• YOUR TASK
Every line below that holds "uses" must be copied.
Segment Open
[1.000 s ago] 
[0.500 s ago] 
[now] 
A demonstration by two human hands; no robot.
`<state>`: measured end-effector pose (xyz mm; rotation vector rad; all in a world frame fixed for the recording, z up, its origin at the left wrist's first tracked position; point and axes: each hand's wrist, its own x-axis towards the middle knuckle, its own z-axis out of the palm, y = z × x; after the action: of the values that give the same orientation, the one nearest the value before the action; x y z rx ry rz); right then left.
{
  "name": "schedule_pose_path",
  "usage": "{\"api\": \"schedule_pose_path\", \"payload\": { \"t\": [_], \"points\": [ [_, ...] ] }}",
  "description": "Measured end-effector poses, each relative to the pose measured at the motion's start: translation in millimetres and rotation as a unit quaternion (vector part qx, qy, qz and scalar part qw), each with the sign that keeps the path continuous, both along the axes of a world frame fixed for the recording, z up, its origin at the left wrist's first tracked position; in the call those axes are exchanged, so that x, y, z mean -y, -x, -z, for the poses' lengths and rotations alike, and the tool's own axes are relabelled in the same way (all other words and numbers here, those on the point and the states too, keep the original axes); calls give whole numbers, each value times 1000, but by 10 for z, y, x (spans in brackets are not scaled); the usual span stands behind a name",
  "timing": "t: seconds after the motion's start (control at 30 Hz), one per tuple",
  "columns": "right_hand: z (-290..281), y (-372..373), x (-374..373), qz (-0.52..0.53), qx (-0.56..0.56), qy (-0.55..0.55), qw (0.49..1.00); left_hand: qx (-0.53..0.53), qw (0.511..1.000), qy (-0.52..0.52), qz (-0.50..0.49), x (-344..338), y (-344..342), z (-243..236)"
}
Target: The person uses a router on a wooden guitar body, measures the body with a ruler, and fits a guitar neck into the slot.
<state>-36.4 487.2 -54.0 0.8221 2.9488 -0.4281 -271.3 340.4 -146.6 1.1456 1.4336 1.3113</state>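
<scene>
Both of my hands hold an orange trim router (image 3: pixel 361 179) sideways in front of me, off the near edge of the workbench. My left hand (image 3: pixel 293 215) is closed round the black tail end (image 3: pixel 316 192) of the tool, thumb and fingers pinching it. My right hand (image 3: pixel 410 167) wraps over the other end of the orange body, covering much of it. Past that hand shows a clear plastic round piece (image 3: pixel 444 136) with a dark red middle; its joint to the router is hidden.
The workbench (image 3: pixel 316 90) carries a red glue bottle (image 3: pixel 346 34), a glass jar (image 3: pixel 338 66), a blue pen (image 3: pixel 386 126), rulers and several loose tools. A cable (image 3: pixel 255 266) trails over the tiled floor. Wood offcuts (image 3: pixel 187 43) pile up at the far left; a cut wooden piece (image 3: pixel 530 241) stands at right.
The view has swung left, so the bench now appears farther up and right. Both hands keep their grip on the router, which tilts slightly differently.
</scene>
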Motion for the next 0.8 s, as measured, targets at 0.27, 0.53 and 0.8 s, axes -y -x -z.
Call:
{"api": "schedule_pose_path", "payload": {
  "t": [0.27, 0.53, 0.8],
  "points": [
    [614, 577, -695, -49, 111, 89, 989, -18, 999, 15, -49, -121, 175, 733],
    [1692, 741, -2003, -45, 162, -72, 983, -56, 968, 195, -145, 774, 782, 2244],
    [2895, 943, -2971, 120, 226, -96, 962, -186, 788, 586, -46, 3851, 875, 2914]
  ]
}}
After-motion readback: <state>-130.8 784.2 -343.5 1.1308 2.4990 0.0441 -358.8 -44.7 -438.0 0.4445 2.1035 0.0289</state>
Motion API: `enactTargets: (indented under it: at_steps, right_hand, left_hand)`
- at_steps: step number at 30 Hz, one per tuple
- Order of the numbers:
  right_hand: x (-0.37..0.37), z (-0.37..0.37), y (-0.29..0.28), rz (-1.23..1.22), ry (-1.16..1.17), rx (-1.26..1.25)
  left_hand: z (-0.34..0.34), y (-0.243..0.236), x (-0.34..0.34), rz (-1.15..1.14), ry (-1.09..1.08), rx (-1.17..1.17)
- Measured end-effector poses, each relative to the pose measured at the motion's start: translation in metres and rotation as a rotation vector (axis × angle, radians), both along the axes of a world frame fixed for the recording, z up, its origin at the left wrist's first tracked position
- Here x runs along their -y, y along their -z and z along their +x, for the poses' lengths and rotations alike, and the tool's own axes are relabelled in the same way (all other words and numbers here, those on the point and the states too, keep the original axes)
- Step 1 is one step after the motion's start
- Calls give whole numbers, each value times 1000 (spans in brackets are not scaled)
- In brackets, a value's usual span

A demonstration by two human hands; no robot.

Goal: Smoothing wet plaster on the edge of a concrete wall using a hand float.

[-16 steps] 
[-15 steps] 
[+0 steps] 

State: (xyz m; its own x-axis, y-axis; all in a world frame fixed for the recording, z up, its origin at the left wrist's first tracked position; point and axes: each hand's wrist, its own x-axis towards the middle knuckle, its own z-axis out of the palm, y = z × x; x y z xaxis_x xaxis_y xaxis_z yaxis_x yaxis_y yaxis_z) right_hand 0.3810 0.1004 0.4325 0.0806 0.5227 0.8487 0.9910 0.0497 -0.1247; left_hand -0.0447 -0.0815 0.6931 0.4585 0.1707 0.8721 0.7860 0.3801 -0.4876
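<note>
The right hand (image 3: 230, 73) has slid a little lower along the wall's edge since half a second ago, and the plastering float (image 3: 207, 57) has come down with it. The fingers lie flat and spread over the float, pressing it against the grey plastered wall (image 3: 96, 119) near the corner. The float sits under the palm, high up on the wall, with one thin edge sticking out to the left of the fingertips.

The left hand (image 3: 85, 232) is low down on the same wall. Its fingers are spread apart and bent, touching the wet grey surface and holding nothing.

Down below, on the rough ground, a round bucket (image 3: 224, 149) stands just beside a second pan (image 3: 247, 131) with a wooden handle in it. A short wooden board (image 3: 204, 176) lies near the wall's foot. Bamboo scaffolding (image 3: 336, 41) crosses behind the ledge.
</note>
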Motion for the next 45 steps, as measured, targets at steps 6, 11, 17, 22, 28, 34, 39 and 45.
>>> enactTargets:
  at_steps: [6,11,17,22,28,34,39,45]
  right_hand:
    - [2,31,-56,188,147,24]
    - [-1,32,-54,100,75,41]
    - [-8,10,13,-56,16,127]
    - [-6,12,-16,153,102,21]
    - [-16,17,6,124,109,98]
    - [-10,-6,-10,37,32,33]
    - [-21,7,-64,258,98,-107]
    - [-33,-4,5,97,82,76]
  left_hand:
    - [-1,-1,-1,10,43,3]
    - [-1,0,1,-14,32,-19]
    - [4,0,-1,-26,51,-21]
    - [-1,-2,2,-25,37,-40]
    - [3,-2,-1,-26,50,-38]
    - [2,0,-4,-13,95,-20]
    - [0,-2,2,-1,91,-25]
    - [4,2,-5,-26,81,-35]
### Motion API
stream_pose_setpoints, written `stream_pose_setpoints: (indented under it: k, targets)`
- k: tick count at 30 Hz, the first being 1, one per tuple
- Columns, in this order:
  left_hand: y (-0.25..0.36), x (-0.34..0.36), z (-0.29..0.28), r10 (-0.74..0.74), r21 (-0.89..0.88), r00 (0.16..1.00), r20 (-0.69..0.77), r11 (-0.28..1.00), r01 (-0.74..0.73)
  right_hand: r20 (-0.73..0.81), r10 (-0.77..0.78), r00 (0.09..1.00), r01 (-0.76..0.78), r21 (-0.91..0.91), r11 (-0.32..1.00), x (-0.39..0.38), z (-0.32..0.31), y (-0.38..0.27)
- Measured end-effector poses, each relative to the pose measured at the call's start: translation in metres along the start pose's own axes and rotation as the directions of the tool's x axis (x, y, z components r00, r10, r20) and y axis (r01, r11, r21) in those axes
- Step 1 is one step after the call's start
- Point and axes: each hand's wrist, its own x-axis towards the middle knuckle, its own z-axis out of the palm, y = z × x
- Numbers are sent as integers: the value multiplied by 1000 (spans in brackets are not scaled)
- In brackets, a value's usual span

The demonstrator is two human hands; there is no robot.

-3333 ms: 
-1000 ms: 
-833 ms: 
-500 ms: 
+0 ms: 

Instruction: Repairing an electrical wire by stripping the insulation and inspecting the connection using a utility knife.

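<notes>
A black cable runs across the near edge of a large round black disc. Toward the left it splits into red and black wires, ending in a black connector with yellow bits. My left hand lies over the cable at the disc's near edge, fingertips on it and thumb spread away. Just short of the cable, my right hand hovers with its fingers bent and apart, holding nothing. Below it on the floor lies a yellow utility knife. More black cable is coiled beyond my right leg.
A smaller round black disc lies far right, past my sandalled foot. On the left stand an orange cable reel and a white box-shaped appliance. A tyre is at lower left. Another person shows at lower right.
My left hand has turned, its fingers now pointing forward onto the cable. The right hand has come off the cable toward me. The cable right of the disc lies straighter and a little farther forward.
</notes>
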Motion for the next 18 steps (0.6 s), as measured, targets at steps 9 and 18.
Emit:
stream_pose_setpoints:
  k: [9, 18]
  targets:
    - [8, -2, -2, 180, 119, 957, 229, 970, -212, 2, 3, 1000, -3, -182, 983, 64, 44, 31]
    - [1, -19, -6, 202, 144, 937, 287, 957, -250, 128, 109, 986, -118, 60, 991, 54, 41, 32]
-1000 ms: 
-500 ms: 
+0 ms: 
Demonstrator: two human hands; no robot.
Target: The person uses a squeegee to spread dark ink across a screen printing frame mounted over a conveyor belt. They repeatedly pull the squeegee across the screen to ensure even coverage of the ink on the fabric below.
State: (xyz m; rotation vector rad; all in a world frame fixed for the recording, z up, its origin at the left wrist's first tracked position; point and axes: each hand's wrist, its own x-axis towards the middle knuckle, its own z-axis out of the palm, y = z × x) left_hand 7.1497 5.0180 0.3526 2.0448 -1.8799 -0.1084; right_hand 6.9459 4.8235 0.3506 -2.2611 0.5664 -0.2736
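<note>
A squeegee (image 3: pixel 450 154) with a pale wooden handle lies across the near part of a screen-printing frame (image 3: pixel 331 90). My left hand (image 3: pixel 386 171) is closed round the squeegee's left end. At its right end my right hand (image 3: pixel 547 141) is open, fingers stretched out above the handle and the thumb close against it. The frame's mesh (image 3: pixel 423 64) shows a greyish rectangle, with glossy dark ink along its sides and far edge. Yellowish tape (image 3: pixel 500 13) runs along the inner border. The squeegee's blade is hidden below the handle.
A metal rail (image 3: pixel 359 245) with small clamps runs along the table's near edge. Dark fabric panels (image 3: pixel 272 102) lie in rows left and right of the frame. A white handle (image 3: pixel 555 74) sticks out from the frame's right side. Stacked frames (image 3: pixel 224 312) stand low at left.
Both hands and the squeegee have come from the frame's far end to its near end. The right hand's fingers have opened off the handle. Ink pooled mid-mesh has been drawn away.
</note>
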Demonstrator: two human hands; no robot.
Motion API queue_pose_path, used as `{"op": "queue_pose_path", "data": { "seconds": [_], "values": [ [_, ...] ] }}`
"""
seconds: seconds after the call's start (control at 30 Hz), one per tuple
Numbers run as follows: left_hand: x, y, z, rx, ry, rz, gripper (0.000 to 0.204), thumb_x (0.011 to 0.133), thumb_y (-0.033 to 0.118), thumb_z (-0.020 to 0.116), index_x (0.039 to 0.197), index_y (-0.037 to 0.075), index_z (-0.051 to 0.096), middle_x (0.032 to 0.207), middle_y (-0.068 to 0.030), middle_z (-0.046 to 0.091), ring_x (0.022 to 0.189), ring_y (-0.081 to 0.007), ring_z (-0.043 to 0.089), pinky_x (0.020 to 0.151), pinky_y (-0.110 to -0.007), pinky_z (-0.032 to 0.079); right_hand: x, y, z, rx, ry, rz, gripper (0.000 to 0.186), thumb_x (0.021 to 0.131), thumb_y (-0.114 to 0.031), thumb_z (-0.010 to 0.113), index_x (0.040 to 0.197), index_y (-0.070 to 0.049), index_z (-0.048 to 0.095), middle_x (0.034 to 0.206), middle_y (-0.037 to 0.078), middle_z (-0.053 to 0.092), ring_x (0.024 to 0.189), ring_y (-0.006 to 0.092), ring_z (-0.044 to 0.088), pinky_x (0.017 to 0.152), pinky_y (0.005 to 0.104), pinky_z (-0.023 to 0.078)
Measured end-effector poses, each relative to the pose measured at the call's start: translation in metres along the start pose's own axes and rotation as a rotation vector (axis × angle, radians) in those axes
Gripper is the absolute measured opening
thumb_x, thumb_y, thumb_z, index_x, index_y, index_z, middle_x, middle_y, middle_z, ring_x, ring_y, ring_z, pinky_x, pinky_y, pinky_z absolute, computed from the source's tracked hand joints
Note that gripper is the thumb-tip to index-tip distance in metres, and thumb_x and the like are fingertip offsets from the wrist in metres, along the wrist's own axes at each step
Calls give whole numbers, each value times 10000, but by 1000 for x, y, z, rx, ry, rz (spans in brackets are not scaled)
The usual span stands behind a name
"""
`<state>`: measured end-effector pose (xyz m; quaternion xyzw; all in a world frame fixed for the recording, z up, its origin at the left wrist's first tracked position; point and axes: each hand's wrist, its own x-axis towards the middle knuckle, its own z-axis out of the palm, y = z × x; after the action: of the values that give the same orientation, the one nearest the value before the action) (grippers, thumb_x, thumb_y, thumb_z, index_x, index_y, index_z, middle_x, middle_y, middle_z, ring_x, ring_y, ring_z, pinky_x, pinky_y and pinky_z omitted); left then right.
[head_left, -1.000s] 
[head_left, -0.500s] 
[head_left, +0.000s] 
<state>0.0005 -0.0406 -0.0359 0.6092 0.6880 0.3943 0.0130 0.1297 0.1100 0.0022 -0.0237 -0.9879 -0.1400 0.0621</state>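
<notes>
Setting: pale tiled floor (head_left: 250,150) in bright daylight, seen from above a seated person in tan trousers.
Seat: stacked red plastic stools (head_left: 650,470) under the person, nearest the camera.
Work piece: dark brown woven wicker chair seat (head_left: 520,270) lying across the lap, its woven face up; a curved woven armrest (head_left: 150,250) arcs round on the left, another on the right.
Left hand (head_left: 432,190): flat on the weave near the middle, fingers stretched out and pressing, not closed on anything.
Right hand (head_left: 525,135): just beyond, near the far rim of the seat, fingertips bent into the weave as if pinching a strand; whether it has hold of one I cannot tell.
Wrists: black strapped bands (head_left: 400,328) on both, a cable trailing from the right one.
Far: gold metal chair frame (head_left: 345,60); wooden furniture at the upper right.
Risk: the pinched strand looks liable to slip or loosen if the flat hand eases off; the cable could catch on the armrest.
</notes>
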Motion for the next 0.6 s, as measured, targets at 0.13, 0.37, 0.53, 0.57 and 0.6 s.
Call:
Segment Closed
• TASK ANSWER
Target: The person uses a router on a wooden guitar body, measures the body with a ruler, and fits a guitar neck into the slot.
Target: The person uses a squeegee to spread dark ink across a screen printing frame mounted over a conveyor belt. They repeatedly pull the squeegee across the screen to ensure even coverage of the ink on the fabric below.

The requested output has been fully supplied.